Cuckoo filter

Cuckoo filters are a probabilistic data structure that checks for presence of an element in a set

Cuckoo filter command summary (view reference, 12 commands)

A Cuckoo filter, just like a Bloom filter, is a probabilistic data structure in Redis Open Source that enables you to check if an element is present in a set in a very fast and space efficient way, while also allowing for deletions and showing better performance than Bloom in some scenarios.

While the Bloom filter is a bit array with flipped bits at positions decided by the hash function, a Cuckoo filter is an array of buckets, storing fingerprints of the values in one of the buckets at positions decided by the two hash functions. A membership query for item x searches the possible buckets for the fingerprint of x, and returns true if an identical fingerprint is found. A cuckoo filter's fingerprint size will directly determine the false positive rate.

Use cases

Targeted ad campaigns (advertising, retail)

This application answers this question: Has the user signed up for this campaign yet?

Use a Cuckoo filter for every campaign, populated with targeted users' ids. On every visit, the user id is checked against one of the Cuckoo filters.

If yes, the user has not signed up for campaign. Show the ad.
If the user clicks ad and signs up, remove the user id from that Cuckoo filter.
If no, the user has signed up for that campaign. Try the next ad/Cuckoo filter.

Discount code/coupon validation (retail, online shops)

This application answers this question: Has this discount code/coupon been used yet?

Use a Cuckoo filter populated with all discount codes/coupons. On every try, the entered code is checked against the filter.

If no, the coupon is not valid.
If yes, the coupon can be valid. Check the main database. If valid, remove from Cuckoo filter as used.
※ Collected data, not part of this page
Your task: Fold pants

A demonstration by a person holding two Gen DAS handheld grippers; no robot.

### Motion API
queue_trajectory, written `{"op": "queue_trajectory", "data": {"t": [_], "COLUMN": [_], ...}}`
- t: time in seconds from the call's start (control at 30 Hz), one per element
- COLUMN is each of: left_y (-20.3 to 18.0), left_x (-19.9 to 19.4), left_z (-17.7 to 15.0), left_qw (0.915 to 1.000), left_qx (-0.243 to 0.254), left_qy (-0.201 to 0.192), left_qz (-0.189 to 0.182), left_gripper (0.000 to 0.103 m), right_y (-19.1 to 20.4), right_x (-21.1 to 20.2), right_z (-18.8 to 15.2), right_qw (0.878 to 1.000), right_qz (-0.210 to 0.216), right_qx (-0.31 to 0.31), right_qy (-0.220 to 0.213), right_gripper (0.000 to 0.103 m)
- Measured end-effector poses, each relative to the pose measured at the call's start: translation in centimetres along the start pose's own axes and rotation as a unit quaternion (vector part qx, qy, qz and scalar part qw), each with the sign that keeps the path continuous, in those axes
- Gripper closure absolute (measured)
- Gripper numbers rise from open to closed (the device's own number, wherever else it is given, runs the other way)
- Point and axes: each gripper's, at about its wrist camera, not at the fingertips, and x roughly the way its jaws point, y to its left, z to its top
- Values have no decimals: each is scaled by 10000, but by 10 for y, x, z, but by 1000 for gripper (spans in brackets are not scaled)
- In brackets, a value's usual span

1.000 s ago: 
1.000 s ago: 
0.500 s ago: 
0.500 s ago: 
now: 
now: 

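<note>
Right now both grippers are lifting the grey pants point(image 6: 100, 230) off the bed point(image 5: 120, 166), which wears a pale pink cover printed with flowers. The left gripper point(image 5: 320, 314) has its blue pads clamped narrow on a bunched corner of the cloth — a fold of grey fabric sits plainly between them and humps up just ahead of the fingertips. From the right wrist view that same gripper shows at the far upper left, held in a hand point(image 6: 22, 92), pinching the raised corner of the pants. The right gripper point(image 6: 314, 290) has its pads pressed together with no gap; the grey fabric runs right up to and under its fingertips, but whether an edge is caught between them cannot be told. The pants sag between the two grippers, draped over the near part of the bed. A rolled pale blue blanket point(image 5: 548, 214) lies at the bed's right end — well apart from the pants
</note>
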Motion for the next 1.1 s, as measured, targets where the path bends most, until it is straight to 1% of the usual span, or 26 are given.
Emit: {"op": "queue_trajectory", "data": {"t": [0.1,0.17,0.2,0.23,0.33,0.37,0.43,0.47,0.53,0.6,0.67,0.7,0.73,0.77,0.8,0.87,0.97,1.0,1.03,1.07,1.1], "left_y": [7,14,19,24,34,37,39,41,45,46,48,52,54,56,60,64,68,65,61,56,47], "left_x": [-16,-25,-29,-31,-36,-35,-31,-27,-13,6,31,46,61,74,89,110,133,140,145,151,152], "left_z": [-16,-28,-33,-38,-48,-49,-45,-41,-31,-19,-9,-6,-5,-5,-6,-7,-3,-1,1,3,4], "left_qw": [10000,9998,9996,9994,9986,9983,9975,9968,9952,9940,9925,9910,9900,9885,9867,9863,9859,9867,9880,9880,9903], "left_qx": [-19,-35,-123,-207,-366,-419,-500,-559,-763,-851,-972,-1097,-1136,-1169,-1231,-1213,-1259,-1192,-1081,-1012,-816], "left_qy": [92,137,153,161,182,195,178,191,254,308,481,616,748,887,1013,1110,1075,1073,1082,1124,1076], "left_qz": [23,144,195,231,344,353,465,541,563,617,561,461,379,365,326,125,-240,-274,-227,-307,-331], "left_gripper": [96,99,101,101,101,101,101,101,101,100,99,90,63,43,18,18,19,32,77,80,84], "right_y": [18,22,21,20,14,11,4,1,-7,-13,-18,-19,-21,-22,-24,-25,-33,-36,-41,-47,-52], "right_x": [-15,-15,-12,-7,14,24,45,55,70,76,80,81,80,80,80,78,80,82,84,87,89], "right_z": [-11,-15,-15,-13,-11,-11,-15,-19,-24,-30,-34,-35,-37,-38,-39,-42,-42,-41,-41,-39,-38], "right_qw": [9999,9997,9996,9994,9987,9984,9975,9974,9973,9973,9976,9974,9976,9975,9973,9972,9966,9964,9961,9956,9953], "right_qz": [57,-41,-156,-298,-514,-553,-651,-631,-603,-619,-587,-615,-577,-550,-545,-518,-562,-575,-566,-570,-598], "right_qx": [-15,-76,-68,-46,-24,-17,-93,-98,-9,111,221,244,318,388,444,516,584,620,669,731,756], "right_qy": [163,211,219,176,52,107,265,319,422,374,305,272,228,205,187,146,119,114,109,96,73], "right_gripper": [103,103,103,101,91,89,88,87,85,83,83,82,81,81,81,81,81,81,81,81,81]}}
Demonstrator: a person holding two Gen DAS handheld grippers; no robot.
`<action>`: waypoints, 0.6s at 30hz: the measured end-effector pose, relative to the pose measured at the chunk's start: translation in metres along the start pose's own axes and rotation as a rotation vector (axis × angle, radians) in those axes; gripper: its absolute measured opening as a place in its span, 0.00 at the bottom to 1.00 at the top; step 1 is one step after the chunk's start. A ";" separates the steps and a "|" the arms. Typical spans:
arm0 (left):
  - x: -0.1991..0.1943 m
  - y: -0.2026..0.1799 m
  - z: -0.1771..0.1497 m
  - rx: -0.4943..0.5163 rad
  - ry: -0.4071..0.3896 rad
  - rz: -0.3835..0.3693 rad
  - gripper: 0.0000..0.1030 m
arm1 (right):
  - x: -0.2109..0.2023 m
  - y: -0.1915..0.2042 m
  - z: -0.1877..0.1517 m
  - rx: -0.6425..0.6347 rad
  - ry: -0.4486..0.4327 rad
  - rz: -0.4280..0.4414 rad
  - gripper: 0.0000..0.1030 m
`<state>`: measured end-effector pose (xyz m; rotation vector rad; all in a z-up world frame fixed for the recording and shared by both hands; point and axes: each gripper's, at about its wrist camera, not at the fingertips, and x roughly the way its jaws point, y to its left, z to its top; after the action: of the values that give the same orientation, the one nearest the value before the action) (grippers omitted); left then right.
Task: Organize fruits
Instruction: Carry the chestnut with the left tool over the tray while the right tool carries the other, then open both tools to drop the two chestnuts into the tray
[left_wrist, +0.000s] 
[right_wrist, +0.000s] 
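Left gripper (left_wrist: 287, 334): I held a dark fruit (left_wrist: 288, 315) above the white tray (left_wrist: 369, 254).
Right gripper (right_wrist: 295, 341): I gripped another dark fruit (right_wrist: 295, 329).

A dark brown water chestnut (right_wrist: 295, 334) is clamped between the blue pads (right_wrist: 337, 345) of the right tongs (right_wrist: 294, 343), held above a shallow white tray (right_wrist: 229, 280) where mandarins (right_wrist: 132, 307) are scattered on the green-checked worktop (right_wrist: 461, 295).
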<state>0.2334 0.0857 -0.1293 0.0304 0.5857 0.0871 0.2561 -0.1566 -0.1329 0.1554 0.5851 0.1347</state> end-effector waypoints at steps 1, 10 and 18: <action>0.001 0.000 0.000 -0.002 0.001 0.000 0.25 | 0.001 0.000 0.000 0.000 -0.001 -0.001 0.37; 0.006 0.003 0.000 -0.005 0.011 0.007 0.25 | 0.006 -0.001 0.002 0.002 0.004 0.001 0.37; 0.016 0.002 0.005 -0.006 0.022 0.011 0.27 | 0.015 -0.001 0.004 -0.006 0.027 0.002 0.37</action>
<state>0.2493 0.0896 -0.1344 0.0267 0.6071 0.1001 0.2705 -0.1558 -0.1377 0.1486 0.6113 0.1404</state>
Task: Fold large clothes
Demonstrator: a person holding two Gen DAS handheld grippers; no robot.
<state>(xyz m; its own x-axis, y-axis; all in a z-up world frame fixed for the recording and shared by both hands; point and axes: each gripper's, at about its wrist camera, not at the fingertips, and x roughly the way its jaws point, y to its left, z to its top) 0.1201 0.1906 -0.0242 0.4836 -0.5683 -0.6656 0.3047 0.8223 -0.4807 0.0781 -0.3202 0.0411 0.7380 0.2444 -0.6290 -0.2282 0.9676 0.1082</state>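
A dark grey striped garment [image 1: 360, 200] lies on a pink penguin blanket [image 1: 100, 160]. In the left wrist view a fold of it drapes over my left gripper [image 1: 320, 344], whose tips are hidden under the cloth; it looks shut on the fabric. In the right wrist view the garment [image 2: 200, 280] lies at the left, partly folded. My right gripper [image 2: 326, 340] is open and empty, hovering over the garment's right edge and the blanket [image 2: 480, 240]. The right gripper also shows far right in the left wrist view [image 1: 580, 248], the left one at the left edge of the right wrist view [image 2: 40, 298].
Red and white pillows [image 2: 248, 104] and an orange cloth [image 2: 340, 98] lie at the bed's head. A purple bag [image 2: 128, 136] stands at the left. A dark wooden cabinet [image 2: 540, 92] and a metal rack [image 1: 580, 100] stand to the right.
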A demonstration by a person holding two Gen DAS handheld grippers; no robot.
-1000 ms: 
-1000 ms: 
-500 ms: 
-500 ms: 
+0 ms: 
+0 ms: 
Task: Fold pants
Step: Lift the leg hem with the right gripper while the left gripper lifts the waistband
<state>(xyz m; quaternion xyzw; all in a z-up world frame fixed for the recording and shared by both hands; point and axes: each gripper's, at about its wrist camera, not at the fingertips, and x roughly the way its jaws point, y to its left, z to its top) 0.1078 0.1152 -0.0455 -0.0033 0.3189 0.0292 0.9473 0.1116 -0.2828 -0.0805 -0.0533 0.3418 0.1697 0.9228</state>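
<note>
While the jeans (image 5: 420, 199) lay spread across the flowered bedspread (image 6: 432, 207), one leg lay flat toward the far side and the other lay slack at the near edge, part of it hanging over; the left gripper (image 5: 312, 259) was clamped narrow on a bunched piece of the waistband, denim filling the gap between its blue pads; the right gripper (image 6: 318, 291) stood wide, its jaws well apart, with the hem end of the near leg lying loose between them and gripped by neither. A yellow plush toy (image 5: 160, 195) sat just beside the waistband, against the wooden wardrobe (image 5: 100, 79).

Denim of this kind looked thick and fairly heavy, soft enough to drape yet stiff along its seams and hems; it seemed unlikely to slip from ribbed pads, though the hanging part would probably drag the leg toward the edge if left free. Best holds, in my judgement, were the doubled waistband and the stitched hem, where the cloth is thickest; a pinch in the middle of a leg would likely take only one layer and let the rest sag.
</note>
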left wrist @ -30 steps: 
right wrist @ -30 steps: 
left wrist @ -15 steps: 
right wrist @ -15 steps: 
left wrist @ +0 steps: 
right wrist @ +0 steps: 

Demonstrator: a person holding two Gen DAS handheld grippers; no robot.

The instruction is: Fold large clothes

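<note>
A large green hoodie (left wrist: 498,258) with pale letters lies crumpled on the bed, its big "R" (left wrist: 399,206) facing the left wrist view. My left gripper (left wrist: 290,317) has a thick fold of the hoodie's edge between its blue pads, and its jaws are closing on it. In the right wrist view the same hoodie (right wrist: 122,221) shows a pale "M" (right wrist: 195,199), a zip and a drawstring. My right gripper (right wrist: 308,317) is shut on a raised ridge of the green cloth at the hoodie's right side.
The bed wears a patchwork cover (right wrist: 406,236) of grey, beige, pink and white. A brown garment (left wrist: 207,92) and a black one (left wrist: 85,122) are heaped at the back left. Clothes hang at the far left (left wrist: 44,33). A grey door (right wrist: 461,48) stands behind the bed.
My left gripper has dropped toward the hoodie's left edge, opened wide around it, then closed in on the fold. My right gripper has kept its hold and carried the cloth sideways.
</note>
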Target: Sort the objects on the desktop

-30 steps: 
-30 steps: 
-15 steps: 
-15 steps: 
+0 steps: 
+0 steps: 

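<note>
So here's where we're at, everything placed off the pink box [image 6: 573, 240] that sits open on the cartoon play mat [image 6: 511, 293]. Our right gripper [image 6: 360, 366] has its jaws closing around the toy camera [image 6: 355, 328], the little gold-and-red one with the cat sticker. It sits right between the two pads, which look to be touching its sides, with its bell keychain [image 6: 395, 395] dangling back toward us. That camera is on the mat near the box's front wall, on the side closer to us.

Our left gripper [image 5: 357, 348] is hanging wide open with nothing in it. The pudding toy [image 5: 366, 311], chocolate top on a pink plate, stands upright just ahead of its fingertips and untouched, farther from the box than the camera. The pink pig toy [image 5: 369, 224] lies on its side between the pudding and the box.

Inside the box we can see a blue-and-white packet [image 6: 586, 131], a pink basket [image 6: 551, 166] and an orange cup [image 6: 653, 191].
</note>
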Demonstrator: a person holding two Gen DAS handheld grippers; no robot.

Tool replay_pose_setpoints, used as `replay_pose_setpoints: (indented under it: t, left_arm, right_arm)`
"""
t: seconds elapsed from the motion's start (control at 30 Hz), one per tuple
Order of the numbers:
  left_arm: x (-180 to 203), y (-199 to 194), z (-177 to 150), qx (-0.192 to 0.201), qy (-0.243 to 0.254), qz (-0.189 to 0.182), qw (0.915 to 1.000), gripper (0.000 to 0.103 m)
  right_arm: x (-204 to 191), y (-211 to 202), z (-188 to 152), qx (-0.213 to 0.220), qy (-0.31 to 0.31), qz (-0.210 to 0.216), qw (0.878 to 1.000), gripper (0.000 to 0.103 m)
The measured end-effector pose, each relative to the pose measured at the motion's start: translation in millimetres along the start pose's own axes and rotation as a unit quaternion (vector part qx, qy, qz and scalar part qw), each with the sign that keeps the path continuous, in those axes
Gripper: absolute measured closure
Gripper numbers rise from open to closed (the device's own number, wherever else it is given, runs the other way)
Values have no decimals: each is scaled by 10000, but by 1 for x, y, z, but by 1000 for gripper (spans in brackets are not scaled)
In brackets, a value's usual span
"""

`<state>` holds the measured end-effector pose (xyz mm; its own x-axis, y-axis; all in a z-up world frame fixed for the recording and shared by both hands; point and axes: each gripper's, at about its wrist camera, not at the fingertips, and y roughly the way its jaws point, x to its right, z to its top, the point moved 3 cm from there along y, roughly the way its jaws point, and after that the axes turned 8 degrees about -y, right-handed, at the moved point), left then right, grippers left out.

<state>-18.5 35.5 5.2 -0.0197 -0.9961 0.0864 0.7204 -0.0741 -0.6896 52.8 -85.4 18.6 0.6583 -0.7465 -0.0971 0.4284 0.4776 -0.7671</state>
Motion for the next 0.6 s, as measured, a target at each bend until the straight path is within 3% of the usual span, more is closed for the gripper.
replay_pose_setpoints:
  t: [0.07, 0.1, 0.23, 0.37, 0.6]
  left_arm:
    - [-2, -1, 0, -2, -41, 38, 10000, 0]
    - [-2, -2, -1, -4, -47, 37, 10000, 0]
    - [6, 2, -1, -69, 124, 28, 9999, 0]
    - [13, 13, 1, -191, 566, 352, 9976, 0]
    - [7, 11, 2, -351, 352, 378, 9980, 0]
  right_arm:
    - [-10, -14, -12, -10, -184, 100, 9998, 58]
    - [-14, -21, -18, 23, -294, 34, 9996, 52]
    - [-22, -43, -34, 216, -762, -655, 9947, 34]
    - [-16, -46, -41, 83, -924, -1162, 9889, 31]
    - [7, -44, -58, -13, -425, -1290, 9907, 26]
Note> In addition to these two cases, Cuckoo filters serve very well all the Bloom filter use cases.

Examples

You'll learn how to create an empty cuckoo filter with an initial capacity for 1,000 items, add items, check their existence, and remove them. Even though the CF.ADD command can create a new filter if one isn't present, it might not be optimally sized for your needs. It's better to use the CF.RESERVE command to set up a filter with your preferred capacity.

Language:

Cuckoo filter operations: Use CF.RESERVE to create a filter, CF.ADD to add items, CF.EXISTS to check membership, and CF.DEL to remove items when you need space-efficient probabilistic set membership testing with deletion support

> CF.RESERVE bikes:models 1000
OK
> CF.ADD bikes:models "Smoky Mountain Striker"
(integer) 1
> CF.EXISTS bikes:models "Smoky Mountain Striker"
(integer) 1
> CF.EXISTS bikes:models "Terrible Bike Name"
(integer) 0
> CF.DEL bikes:models "Smoky Mountain Striker"
(integer) 1

CF.RESERVE
Creates a new Cuckoo Filter
CF.ADD
Adds an item to a Cuckoo Filter
CF.EXISTS
Checks whether one or more items exist in a Cuckoo Filter
CF.DEL
Deletes an item from a Cuckoo Filter

Redis CLI guide

Also, check out our other client tools Redis Insight and Redis for VS Code.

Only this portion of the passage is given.